[Excerpts from a dataset]
● ● ● ● ●

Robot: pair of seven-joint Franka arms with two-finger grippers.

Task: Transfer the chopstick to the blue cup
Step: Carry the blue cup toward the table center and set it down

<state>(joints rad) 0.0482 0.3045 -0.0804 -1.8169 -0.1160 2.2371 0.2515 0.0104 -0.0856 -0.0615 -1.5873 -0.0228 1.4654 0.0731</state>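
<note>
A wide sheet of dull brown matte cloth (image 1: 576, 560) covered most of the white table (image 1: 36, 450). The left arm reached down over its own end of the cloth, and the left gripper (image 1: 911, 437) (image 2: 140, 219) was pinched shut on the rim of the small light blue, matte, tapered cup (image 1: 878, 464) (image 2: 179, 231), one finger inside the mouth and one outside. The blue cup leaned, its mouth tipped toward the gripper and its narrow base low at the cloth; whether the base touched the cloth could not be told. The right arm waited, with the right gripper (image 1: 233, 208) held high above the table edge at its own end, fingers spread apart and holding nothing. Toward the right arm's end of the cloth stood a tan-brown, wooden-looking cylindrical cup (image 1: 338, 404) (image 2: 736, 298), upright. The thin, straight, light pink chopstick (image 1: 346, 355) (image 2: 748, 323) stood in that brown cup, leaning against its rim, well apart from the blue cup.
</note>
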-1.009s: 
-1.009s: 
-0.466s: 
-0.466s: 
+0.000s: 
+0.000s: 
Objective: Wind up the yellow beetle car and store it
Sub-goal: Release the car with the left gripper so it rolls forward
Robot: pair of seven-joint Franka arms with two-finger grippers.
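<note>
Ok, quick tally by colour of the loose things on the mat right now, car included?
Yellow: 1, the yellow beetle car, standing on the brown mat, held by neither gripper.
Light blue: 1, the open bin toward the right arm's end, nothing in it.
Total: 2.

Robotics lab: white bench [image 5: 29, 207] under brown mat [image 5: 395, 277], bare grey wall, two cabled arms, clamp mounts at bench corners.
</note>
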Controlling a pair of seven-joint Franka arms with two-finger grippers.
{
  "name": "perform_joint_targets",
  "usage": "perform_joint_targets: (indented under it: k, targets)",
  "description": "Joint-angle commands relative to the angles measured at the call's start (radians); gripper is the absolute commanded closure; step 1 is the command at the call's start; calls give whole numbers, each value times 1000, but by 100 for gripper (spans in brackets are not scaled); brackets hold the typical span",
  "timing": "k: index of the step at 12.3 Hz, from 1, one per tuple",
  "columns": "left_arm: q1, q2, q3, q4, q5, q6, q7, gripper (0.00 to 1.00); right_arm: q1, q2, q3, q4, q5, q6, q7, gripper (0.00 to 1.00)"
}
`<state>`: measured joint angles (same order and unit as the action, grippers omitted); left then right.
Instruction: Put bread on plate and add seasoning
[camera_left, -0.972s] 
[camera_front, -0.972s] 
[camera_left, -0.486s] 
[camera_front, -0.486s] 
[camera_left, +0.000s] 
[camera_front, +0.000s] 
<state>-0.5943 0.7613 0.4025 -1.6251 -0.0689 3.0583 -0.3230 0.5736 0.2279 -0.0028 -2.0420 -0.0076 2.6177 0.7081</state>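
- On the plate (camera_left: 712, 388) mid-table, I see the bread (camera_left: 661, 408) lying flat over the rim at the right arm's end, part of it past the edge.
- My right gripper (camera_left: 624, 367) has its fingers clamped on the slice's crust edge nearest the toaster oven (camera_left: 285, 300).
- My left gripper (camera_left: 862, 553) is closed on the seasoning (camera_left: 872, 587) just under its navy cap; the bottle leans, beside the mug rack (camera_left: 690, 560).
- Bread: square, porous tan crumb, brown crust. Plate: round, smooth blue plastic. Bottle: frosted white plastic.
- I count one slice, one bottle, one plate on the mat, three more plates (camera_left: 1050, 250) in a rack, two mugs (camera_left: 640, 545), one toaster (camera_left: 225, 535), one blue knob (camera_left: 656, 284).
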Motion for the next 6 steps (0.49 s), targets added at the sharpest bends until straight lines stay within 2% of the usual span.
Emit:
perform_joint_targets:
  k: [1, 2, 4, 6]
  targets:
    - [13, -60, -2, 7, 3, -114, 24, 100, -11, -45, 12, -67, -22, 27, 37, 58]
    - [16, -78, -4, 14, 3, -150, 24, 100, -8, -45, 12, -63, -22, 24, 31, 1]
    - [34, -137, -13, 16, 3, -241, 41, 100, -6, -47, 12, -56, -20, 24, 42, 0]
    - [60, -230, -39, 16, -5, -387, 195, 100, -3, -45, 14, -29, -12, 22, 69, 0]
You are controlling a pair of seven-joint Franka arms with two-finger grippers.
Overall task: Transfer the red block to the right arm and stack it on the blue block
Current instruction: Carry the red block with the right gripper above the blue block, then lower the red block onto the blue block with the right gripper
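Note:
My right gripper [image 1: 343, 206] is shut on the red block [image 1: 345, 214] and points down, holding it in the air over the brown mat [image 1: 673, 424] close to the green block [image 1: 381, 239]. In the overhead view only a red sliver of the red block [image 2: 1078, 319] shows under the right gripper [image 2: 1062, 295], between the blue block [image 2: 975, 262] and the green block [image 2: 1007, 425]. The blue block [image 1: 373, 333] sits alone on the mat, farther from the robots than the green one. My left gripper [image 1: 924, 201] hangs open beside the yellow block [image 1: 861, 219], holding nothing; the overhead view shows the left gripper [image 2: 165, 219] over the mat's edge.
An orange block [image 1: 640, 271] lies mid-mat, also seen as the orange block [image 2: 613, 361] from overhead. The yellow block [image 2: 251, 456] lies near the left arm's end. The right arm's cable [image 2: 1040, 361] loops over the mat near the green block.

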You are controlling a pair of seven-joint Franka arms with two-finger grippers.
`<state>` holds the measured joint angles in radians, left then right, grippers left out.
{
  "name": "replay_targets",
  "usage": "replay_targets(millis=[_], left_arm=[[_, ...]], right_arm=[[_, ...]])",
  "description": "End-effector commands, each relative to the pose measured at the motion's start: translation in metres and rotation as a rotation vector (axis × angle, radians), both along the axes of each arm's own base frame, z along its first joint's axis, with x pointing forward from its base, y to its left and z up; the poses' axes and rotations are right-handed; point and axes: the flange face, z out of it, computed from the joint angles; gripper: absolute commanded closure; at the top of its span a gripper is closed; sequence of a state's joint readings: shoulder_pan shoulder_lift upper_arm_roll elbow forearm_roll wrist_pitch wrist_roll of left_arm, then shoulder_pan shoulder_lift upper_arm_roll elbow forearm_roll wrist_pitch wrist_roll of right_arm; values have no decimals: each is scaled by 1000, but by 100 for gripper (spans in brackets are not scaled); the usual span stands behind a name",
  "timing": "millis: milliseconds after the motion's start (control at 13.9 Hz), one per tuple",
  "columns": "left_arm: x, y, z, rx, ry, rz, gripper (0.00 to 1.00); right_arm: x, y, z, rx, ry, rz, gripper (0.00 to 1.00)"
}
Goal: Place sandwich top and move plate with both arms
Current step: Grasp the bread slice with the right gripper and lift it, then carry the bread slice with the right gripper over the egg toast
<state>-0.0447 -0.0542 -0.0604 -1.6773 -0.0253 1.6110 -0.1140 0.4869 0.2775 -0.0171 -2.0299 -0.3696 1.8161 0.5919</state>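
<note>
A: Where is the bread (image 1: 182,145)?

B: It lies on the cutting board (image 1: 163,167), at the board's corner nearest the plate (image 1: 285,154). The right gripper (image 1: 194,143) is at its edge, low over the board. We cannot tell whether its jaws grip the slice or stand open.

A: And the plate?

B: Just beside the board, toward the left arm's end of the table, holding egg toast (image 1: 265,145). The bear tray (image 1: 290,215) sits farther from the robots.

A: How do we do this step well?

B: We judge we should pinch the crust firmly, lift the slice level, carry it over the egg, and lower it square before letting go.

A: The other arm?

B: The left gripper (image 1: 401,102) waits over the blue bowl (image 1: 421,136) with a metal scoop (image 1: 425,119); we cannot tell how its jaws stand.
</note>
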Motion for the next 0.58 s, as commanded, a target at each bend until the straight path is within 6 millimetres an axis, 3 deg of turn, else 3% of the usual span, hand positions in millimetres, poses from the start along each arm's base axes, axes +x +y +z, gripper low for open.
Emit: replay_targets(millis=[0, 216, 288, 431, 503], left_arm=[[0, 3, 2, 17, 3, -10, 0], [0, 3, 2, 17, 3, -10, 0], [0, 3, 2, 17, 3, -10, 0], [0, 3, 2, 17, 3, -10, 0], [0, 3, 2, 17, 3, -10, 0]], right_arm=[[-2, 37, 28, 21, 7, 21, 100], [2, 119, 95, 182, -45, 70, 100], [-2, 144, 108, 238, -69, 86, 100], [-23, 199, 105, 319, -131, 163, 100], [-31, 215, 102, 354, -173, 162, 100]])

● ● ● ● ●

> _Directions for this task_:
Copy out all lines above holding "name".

> _Output of the exercise_:
  "name": "perform_joint_targets",
  "name": "replay_targets",
  "description": "End-effector commands, each relative to the pose measured at the motion's start: translation in metres and rotation as a rotation vector (axis × angle, radians), both along the axes of each arm's own base frame, z along its first joint's axis, with x pointing forward from its base, y to its left and z up; the poses' axes and rotations are right-handed; point and axes: the flange face, z out of it, computed from the joint angles; gripper: absolute commanded closure; at the top of its span a gripper is closed; sequence of a state's joint readings: shoulder_pan shoulder_lift upper_arm_roll elbow forearm_roll wrist_pitch wrist_roll of left_arm, then shoulder_pan shoulder_lift upper_arm_roll elbow forearm_roll wrist_pitch wrist_roll of right_arm; values have no decimals: each is scaled by 1000, but by 100 for gripper (spans in brackets are not scaled); the usual span stands behind a name",

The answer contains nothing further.